All of the build-created files ( See Build Phase Products) should be deleted if the reference data needs to be rebuilt. Because BerkeleyDB's environment files must also be deleted for rebuilding and because more than one reference may use the same environment, it is recommended that there be only one reference shapeset per directory - unless you are relatively certain that you will not need to rebuild.

To clean a directory of build-created files:


rm -f __db.* *.ix* *.err *.pg*

7.4 The Build Error Log

The build phase error file takes the same name as the reference attribute table and is placed in the same directory as the reference shapeset. It takes the extension ".err". These errors are those logged during the build showing standardization errors. These are logged to assist in the revision (if required) of either the reference attribute table or the standardization files ( See Standardization Files).

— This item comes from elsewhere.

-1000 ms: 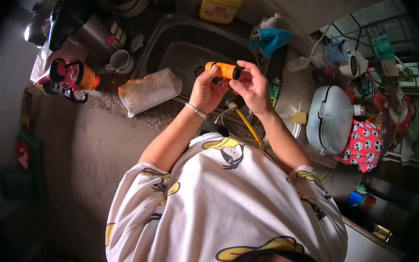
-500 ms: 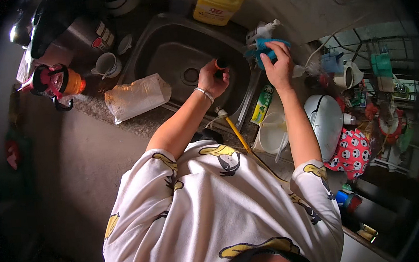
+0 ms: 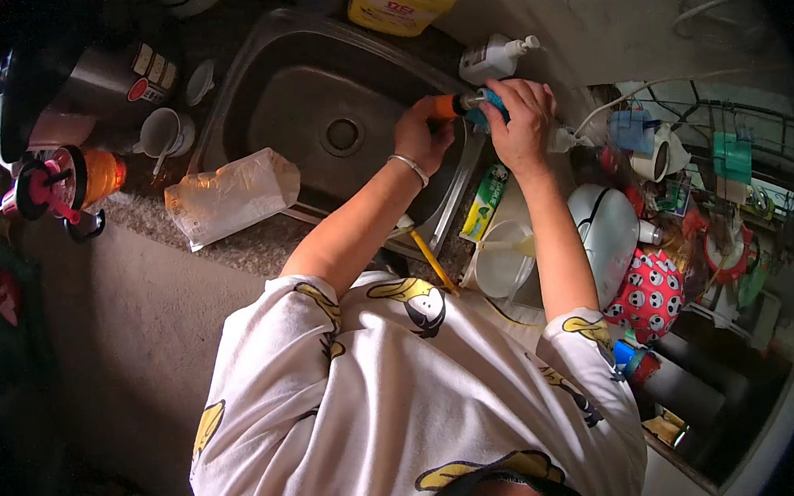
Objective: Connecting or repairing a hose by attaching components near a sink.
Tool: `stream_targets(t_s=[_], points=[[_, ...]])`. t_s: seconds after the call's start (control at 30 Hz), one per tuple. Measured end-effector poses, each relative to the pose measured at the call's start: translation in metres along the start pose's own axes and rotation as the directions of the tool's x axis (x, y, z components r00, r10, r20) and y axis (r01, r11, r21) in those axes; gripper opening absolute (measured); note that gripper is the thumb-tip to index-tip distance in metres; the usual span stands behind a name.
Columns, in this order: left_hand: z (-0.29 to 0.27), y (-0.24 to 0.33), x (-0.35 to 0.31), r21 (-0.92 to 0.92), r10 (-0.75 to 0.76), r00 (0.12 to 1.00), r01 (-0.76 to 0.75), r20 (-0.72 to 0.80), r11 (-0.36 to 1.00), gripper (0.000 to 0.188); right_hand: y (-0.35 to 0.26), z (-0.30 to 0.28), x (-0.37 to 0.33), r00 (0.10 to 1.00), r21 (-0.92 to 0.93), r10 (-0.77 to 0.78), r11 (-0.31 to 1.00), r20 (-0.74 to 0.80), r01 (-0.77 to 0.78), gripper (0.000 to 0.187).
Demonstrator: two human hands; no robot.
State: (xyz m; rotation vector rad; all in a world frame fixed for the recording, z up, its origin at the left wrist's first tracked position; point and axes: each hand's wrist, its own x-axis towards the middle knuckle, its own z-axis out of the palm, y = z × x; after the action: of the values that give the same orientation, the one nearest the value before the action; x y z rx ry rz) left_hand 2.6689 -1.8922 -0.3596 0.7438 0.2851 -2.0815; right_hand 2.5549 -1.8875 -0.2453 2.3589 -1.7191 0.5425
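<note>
Over the right side of the metal sink (image 3: pixel 259 91), my left hand (image 3: pixel 423 137) is closed around an orange handle (image 3: pixel 446 106) with a dark collar and a shiny tip. What kind of tool it belongs to I cannot make out. My right hand (image 3: pixel 522 126) grips a blue object (image 3: pixel 494 102), perhaps a cloth or scrubber, right at the shiny end of that handle. Its fingers hide much of the blue object. Just beyond my right hand is a white pump bottle (image 3: pixel 492 58). An open clear plastic bag (image 3: pixel 234 195) lies across the sink's near left edge.
A yellow jug (image 3: pixel 406 3) stands behind the sink. At left are a white mug (image 3: pixel 164 134) and an orange-and-pink bottle (image 3: pixel 93 174). Toward the right sit a green-and-yellow box (image 3: pixel 485 202), a white tub (image 3: pixel 503 263), a white lidded container (image 3: pixel 601 232) and a wire rack (image 3: pixel 683 95).
My right hand has drawn the blue object away from the pump bottle toward the left. My left hand has moved right with the orange handle, and the two now meet. The view has shifted slightly.
</note>
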Motion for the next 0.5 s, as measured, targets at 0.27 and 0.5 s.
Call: stream_targets(t_s=[0.27,0.5], points=[[0.010,-0.006,-0.007,-0.188,-0.028,0.999,0.033,0.032,0.982,0.023,0.001,0.001,0.000,1.000,-0.006,-0.009,1.000,-0.009,0.009,0.025],[0.012,-0.007,-0.014,-0.111,0.017,0.998,-0.011,0.054,0.994,0.021,0.001,-0.001,0.000,0.999,0.002,-0.030,1.000,-0.013,0.030,0.025]])
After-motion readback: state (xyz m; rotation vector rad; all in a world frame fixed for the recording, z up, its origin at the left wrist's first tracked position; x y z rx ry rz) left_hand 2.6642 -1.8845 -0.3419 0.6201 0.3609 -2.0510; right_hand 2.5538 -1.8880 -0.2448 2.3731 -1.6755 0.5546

The bypassing of records that are not considered geocodable (ie they don't have an address range on either blockface) is not recorded in the error log.

Build Log Errors

No Alpha MICRO Standardization: No standardization of ADDRESS for row N: skipping!. ADDRESS is the unstandardized MICRO portion of the address in record N of the REFERENCE_SHAPESET_NAME xbase table.
RR Error: Unsupported rural route address: ADDRESS. The string ADDRESS is the MICRO portion of a standardization candidate for a standardized reference record. It contains an RR route, which PAGC can't handle. This error will be logged in the build error log. The appearance of this error does not necessarily mean that the program failed to standardize the address.
No Alpha MICRO Standardization: No standardization of ADDRESS for row N: skipping!. ADDRESS is the MICRO portion of the unstandardized address data in row N of the REFERENCE_SHAPESET_NAME reference attribute table.
No Schema-conformance: No schema-conforming stz for row M: Using stz N: ADDRESS. The program was unable to find a standardization of the MICRO portion of the unstandardized address data in row N of the REFERENCE_SHAPESET_NAME reference attribute table.
HOUSE MACRO Mismatch: SIDE house addresses but no SIDE macro for row N. SIDE is either "left" or "right", and N is the row of the REFERENCE_SHAPESET_NAME reference attribute table. It indicates that the MACRO fields for the left/right blockface were missing, even though there was an address range for that blockface.
No Alpha MACRO Standardization: Skip row N: No stz for SIDE macro ADDRESS. N is the row of the REFERENCE_SHAPESET_NAME reference attribute table. SIDE is either "left" or "right". The blockface MACRO data could not be standardized.

In addition to these errors, more general errors are also recorded if they occur after the log has been opened.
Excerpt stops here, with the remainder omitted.